Was heute sonst noch wichtig ist

  • Finanzministerium erwartet 17,8 Milliarden Euro weniger Steuereinnahmen für 2026: Der Arbeitskreis Steuerschätzung hat seine Erwartungen gedämpft. Die Bundesregierung muss in den kommenden Jahren mit deutlich weniger Geld auskommen als bisher erwartet.
  • Platz vor Berliner Landesparlament trägt jetzt Margot Friedländers Namen: Der Platz vor dem Berliner Abgeordnetenhaus erinnert nun an die Holocaustüberlebende Margot Friedländer. Im vergangenen Jahr war die Ehrenbürgerin der Stadt im Alter von 103 Jahren gestorben.
  • Argentinien sucht nach Ursprung von Hantavirus-Infektionen in Ushuaia: Die Experten sollen Nagetiere untersuchen: Nach den Hantavirus-Todesfällen auf dem Kreuzfahrtschiff „Hondius“ schickt Argentinien Fachleute in den Süden des Landes. Sie fahren in Gebiete, die ein niederländisches Ehepaar besucht hat.

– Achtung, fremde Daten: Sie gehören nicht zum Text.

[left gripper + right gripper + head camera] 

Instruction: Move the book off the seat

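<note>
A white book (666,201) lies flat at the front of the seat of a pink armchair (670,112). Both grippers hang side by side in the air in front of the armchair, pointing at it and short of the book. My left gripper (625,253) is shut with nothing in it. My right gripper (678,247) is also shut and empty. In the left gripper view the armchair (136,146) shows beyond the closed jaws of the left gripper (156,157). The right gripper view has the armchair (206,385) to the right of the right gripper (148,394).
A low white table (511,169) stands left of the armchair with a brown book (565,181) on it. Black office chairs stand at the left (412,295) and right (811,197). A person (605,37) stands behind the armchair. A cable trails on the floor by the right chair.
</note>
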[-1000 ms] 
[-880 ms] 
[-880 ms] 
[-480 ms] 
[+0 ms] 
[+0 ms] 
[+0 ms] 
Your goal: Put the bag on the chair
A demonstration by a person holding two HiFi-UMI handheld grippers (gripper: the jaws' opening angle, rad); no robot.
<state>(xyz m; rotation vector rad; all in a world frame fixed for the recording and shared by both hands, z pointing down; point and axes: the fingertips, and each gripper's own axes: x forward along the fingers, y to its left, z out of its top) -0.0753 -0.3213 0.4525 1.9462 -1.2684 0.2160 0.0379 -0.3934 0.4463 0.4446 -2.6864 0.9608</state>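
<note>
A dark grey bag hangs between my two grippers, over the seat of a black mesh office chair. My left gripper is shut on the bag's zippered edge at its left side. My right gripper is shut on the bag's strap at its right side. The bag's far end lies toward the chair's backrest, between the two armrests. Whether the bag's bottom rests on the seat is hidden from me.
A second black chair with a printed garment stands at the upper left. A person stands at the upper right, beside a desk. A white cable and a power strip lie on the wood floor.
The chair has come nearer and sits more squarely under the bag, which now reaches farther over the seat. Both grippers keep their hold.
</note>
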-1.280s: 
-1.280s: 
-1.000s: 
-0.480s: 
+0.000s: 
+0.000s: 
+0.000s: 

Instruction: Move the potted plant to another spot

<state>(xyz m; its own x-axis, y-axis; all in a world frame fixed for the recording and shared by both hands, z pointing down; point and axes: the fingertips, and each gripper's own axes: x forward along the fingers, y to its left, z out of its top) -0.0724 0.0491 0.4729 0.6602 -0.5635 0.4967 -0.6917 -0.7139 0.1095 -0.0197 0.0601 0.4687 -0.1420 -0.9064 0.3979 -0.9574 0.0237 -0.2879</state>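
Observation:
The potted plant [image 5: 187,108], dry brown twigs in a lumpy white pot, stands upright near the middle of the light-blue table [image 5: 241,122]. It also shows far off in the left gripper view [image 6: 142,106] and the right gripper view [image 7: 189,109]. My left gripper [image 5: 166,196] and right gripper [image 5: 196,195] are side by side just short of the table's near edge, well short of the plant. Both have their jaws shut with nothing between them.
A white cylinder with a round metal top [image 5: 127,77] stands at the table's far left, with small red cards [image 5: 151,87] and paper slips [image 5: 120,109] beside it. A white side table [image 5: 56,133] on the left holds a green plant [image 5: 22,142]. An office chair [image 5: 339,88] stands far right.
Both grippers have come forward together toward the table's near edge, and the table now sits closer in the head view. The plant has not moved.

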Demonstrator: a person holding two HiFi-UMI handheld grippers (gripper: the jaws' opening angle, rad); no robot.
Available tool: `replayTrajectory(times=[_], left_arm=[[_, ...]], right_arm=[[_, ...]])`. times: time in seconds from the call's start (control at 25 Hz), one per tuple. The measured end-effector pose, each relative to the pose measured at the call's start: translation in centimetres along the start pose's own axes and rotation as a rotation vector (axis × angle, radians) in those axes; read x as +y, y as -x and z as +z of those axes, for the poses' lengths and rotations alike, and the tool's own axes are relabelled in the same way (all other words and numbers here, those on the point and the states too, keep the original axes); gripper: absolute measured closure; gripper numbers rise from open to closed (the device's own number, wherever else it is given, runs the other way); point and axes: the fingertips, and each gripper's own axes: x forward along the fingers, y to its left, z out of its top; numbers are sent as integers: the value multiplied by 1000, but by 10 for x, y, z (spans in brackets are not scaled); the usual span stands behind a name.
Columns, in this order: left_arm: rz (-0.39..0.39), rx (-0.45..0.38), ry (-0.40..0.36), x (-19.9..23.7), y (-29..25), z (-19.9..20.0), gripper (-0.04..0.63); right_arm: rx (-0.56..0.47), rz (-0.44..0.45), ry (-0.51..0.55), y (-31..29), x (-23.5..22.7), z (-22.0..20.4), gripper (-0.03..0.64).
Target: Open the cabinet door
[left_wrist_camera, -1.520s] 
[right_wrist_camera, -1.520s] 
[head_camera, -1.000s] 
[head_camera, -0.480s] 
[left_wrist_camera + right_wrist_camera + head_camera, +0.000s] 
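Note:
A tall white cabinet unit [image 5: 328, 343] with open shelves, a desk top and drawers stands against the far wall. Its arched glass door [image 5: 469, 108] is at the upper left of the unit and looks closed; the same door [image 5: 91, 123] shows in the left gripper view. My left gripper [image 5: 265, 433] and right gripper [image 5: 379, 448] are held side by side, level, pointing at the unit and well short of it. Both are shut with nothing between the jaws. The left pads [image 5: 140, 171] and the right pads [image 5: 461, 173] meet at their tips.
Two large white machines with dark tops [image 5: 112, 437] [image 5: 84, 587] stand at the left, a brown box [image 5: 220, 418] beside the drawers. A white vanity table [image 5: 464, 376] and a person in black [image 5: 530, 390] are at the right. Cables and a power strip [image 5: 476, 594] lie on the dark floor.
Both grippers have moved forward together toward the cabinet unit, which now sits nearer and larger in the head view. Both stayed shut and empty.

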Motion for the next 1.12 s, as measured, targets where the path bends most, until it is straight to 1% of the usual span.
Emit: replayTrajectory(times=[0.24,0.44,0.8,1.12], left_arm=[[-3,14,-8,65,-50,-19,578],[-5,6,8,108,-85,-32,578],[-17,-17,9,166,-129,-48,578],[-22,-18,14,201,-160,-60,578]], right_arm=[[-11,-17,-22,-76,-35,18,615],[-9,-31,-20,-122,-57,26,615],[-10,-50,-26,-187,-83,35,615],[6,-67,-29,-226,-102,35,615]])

Was heute weniger wichtig ist

Late-Night-Apokalyptiker: David Letterman, 79, ehemaliger Gastgeber einer Late-Night-Show, hält diese TV-Gattung für weitgehend erledigt. Nach dem Beschluss des Senders CBS, die Sendung seines Nachfolgers Stephen Colbert am 21. Mai zum letzten Mal zu präsentieren, sagte er über andere Late-Night-Sendungen etwa von Seth Meyers und die Zukunft des Formats: „Es ist nicht komplett tot, aber ich wäre überrascht, wenn das mehr als ungefähr ein Jahr so bleibt.“

Und heute Abend?

Könnten Sie sich in der Mediathek des Fernsehsenders 3sat die Aufzeichnung der spektakulären Theaterinszenierung „Fräulein Else“ anschauen. Sie ist heute Abend im Rahmen des Theatertreffens auch live im Berliner Ensemble zu sehen. Die Regiearbeit von Leonie Böhm, die in Wien Premiere hatte, beruht auf einer mehr als 100 Jahre alten Novelle von Arthur Schnitzler. Sie handelt von, wie man heute sagt, sexualisiertem Machtmissbrauch – und ist leider sehr aktuell. Die wirklich hinreißende Schauspielerin Julia Riedler spielt die Titelheldin und wurde für ihren Auftritt in der Kritikerumfrage der Zeitschrift „Theater heute“ zur Schauspielerin des Jahres 2025 gewählt. Im SPIEGEL-Interview sagt Riedler: „Wenn ich auf der Bühne Scham empfinde, wird es interessant. Weil etwas passiert, das gegen das Gewohnte verstößt. Dafür sind Kunstwerke da. Um uns mit Verhaltensweisen und Situationen zu konfrontieren, die uns im Alltag überfordern.“

Einen schönen Abend. Herzlich, Ihr Wolfgang Höbel, Autor im Kulturressort.